Reference no: EM1378656
Description of the dataset
We will be using a dataset on neighborhood effects for this assignment.These data are drawn from the Project on Human Development in Chicago Neighborhoods (PHDCN), a probability sample of individuals nested within 342 Chicago neighborhoods. The individual was interviewed with regard to conditions, events, and relationships within the local area defined as the neighborhood. The individual-level variables are derived from the interviews, and the neighborhood-level variables are derived from the 1990 census. Rob Sampson, a sociologist at Harvard, was interested in assessing whether informal social control mediates the relationship between neighborhood social composition and perceived violence.
1. Read the Sampson, Raudenbush, & Earls article in preparation for this assignment. It will provide the necessary background on the study and the variables of interest.
2. The data set you will use is in a folder called Sampson on the class website. In the folder, there is a data dictionary describing the variables and the level-1 (individuals) and level-2 (neighborhoods) files. Download the dictionary and the data.
3. Based on your reading of the article and the variable list, create one or two research questions that can be answered using an HLM model. The outcome variable is perceived violence, measured at the individual level. You need to consider what combination of individual and neighborhood characteristics best explains variation in perceived violence. 4. In SPSS, check for "missing" data in the level-1 file prior to reading the files into HLM. Review the distributions of each variable in both level-1 and level-2 files by creating plots in SPSS. Comment on the variable distributions - are any cause for concern due to unusual skewness?
5. Read in the two data files into HLM and create the mdm file.
6. In the basic specifications menu, check that you want a level-1 and level-2 residual file. Use full maximum likelihood for estimation.

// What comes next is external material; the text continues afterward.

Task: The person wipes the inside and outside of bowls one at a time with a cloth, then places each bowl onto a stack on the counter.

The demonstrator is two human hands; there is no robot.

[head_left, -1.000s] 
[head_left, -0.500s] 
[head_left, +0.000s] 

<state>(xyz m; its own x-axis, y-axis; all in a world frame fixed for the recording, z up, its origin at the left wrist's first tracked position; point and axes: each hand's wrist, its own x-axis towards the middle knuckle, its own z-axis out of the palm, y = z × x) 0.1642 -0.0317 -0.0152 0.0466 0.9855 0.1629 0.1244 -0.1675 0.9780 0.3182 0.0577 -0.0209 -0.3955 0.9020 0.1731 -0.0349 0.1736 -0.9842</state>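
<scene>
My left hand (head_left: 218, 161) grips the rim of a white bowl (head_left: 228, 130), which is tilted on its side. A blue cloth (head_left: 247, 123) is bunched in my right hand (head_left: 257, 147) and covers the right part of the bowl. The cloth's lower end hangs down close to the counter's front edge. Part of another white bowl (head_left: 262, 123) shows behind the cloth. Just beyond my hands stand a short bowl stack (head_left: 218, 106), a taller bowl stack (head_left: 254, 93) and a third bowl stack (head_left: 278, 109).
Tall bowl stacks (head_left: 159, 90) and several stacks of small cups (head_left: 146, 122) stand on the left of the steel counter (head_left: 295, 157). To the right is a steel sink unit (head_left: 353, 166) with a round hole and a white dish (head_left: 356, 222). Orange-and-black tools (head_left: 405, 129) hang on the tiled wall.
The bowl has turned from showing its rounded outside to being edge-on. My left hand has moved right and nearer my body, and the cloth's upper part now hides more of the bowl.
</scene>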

7. Choose VIOLENCE as the outcome variable. Fit an unconditional (intercept-only) model to the Sampson data. Interpretin words the coefficient for the fixed effect and the variance components at both levels. Report the confidence interval and the plausible values interval for the fixed effect. What do these intervals tell you? How are they different?
8. Decompose the variance of perceived violence into the percent attributable to individuals and the percent attributable to neighborhoods. This is the intraclass correlation or ICC. Show your computation. How does this compare (in magnitude) to the ICC for the High School and Beyond data we used in class?
Fit2 conditional models to the Sampson data.
Model 1:For the first model, use an intercept-only model at level-1 but add one (or more predictors) at level-2. This is similar in form to the means-as-outcomes model on your scorecard that we discussed in class.
• How will you center each level-2 variable? Justify all decisions.
• Interpret both the fixed effects and the variance components.
• Using proportional reduction in variance calculations (comparing this model to the unconditional model), describe how much variation in the intercept is attributable to the predictor(s) you choose.
Model 2:For the second model, add a predictor or set of predictors at level-1 but keep the same predictors at level-2 that you chose for the first conditional model.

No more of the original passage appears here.